Now take a look at the final products

daily_records

monthly_records

monthly_records.coords['variable']

<xarray.DataArray 'variable' (variable: 3)> Size: 24B
array(['Air Temperature', 'Water Level', 'Water Temperature'], dtype=object)
Coordinates:
  * variable  (variable) object 24B 'Air Temperature' ... 'Water Temperature'

We can still choose one environmental variable at a time, but now we get all of the records and corresponding years:

monthly_records.sel(variable='Air Temperature').to_dataframe().drop('variable', axis=1)
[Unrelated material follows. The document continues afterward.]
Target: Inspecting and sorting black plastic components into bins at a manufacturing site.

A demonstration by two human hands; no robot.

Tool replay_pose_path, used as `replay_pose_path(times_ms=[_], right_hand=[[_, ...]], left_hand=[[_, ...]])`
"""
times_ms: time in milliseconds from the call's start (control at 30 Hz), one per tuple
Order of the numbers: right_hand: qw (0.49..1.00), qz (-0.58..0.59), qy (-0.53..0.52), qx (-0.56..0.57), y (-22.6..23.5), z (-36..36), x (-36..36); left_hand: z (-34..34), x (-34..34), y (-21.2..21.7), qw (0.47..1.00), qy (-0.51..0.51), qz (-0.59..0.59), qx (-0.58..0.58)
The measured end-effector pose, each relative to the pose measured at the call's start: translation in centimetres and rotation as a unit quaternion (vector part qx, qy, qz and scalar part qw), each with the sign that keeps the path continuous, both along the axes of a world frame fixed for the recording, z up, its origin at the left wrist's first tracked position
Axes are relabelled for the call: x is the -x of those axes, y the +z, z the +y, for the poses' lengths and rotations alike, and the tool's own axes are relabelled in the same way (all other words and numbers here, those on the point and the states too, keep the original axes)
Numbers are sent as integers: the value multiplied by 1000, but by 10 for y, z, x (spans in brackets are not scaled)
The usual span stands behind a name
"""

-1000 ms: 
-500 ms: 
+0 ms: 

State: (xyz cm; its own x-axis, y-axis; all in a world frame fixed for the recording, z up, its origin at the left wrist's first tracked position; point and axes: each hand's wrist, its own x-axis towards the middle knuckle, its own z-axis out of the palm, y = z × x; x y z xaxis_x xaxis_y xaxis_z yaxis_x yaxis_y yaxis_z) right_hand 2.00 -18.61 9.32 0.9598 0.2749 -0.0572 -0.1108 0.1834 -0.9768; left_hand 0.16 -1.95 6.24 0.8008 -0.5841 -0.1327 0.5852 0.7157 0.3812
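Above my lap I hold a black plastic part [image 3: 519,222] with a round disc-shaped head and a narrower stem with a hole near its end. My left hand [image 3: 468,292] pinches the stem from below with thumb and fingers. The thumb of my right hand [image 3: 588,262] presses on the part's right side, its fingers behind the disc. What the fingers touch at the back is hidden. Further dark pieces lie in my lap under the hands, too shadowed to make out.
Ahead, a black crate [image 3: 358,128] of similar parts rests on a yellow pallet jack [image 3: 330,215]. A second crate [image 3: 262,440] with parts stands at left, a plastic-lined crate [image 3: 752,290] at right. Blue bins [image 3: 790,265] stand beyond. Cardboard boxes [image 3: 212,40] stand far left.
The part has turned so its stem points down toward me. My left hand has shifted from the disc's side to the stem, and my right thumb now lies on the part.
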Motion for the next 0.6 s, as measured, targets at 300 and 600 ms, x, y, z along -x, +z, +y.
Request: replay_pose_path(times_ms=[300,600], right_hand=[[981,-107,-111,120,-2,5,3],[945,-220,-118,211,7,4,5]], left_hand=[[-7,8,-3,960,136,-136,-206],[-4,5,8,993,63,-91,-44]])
	Monthly Average	Record High Monthly Average	Record High Monthly Average Year	Record Low Monthly Average	Record Low Monthly Average Year	Average High	Lowest High	Lowest High Year	Record High	Record High Year	Average Low	Highest Low	Highest Low Year	Record Low	Record Low Year	Years
Month
Jan	68.656295	72.570968	2013	63.038710	2001	76.050000	72.95	2011	78.05	2022	55.550000	63.50	2013	48.30	1997	23
Feb	70.892723	74.900000	2018	65.465517	1996	76.485417	74.20	2000	78.55	2021	59.362500	70.00	2018	47.90	1996	24
Mar	72.272770	77.616667	2003	66.079032	2010	78.490000	74.15	2010	82.85	2003	63.334000	72.00	1997	55.10	1996	25
Apr	75.633064	79.383333	2020	72.813333	2004	80.740000	77.30	2004	85.80	2020	68.398000	72.60	2015	61.20	2009	25
May	78.728491	81.930645	2024	76.974138	2007	82.480769	79.35	2007	87.25	2024	73.951923	77.10	2003	67.95	1999	26
Jun	81.538006	83.613333	2010	79.840000	2014	84.754762	82.75	2014	87.65	2009	77.635714	80.75	2004	75.10	1995	21
Jul	82.909982	84.996774	2023	80.980645	2013	85.790385	84.20	2012	88.70	2018	79.019231	82.30	2022	76.10	2013	26
Aug	83.298278	85.906452	2022	81.820968	1994	85.845833	84.05	2003	88.50	2022	79.510417	83.55	2022	77.00	1994	24
Sep	82.093823	83.740000	2024	80.571667	2001	85.166000	83.90	2000	86.70	2021	78.336000	81.60	2024	74.30	2001	25
Oct	79.634756	81.238710	2020	77.551613	2000	83.812500	80.95	2010	86.75	2023	72.883333	77.80	2020	64.60	2005	24
Nov	75.042799	78.623333	2015	71.373333	2012	79.841667	76.90	2012	82.05	2020	65.972917	74.45	2020	57.35	2006	24
Dec	71.425446	76.870968	2015	62.096667	2010	77.470000	72.50	2010	79.65	1994	59.406000	70.50	2015	48.75	2010	25

Finally, write these to file for safe keeping.

daily_records.to_netcdf(os.path.join(outdir, 'statistics-daily.nc'), mode='w')
monthly_records.to_netcdf(os.path.join(outdir, 'statistics-monthly.nc'), mode='w')

We will plot these results in Part 3.